- [PROBLEM STATEMENT]: Please report every line in the material below where the word "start" is found.

- [DATA FOR THIS EXERCISE]:
========

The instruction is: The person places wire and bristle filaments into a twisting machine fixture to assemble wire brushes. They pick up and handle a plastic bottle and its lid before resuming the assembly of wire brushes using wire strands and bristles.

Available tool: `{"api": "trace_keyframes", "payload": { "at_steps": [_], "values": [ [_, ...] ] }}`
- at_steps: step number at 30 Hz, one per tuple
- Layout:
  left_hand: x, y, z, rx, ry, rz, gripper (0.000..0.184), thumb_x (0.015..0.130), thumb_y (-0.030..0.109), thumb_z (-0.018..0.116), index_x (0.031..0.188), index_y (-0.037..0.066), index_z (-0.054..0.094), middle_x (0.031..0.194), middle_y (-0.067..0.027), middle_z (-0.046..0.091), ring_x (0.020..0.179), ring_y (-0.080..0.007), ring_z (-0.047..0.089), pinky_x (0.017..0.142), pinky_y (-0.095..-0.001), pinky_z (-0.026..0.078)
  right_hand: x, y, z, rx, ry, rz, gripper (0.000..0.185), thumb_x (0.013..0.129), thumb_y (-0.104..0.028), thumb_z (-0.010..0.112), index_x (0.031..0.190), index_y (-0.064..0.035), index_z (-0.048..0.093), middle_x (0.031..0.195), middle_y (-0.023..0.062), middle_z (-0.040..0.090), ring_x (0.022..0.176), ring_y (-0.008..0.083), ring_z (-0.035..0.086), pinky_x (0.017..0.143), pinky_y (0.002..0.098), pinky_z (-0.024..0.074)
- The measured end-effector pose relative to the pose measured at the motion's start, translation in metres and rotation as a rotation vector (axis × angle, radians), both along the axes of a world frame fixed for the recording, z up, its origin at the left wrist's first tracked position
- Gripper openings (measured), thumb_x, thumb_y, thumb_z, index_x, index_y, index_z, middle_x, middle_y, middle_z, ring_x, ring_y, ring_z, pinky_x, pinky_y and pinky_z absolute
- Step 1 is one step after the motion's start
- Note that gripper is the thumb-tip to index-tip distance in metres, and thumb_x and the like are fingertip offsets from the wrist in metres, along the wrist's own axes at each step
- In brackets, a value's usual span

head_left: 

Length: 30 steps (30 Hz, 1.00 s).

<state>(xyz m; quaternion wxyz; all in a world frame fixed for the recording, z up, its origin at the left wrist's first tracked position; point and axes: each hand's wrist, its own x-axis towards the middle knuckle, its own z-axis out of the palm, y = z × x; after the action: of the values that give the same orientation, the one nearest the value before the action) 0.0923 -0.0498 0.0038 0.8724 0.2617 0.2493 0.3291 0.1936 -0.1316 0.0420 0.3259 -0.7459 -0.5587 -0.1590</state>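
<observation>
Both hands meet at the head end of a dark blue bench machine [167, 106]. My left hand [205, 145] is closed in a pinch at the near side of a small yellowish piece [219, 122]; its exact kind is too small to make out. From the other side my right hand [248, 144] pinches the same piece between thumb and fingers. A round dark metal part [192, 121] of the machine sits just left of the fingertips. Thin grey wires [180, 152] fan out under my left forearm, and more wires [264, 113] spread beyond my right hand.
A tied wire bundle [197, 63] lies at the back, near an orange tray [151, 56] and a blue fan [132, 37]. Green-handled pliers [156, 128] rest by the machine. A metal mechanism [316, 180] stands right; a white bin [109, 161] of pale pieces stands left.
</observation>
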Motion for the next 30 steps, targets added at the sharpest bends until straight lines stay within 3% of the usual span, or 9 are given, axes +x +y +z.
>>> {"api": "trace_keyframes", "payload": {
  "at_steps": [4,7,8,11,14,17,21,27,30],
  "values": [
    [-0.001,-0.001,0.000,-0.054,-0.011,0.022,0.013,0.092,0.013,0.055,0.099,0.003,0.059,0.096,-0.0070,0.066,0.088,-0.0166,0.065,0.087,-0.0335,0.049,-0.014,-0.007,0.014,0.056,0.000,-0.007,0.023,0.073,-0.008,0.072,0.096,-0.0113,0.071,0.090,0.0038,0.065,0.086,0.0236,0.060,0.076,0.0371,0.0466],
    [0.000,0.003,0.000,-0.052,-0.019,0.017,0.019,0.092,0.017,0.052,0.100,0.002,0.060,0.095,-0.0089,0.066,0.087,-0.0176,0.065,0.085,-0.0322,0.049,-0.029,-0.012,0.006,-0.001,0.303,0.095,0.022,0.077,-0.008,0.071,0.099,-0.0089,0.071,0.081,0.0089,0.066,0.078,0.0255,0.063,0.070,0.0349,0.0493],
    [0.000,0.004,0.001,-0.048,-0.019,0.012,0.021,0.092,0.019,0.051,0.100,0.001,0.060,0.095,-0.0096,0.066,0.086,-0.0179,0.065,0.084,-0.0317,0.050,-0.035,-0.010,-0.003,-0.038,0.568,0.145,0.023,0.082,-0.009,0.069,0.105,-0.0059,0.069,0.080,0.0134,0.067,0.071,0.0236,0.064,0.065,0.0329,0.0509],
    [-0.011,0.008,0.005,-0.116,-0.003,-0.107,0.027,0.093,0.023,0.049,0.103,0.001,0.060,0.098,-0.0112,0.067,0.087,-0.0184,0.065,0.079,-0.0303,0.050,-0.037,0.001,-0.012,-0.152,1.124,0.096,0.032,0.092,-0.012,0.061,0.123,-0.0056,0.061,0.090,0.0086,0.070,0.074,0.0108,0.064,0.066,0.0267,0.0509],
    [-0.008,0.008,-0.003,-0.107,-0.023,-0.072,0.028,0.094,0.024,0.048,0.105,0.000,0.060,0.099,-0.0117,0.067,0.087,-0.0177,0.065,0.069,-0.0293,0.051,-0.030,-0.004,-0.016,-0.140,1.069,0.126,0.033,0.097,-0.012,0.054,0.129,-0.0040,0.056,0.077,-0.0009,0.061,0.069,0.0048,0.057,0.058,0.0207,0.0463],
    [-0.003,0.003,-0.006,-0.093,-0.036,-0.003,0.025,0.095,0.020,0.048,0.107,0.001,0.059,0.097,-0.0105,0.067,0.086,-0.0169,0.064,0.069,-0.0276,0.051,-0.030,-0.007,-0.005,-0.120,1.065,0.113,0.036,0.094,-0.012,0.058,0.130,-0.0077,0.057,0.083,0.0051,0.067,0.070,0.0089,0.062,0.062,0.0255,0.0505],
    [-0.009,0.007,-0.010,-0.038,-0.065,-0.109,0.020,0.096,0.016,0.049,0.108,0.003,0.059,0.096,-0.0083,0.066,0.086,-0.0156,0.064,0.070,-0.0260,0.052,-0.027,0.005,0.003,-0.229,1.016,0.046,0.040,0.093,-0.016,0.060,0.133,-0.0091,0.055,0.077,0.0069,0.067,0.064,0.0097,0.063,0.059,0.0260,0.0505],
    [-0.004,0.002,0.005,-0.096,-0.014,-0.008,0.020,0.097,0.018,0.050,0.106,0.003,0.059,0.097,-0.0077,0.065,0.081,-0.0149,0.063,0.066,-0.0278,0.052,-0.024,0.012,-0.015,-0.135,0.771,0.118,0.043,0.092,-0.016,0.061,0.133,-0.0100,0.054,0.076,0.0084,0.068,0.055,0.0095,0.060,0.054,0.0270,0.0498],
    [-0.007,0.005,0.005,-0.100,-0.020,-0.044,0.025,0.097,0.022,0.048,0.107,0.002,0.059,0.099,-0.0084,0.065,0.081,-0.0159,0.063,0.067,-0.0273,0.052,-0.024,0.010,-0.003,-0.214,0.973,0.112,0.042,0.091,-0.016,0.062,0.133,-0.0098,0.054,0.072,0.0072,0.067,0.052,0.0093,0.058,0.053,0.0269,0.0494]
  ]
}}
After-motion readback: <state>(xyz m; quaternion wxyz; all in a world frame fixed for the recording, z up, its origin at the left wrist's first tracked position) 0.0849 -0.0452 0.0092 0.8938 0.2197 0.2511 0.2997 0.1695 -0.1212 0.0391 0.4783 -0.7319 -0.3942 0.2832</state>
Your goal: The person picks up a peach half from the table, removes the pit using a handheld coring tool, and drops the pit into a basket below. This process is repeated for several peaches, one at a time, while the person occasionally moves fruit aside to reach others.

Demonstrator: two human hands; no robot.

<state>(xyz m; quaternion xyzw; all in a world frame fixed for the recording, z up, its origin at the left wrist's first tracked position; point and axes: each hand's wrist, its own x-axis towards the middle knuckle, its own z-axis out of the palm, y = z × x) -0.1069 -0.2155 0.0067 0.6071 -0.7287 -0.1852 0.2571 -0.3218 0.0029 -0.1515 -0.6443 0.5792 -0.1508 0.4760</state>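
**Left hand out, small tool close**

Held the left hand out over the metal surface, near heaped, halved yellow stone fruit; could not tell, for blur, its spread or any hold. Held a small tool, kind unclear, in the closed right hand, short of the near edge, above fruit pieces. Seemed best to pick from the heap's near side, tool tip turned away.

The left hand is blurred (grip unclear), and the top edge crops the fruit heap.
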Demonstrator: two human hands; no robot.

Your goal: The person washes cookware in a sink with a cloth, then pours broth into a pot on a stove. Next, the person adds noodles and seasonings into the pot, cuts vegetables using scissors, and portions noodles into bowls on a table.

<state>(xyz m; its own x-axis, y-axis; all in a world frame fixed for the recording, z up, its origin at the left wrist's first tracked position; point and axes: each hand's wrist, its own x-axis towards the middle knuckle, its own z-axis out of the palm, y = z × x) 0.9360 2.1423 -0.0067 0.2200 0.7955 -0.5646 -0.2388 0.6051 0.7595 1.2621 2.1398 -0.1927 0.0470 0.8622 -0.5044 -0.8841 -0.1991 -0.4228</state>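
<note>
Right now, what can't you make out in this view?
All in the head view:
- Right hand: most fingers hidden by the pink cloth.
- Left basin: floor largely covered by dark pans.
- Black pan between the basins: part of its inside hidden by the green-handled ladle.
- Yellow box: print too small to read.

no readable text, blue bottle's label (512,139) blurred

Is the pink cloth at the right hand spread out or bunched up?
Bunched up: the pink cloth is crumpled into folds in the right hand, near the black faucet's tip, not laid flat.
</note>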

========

- [SOLUTION FOR THIS EXERCISE]:
- The measured end-effector pose relative to the pose measured at the motion's start, translation in metres and rotation as a rotation vector (axis × angle, radians), both along the axes of a world frame fixed for the recording, z up, its origin at the left wrist's first tracked position
- Step 1 is one step after the motion's start

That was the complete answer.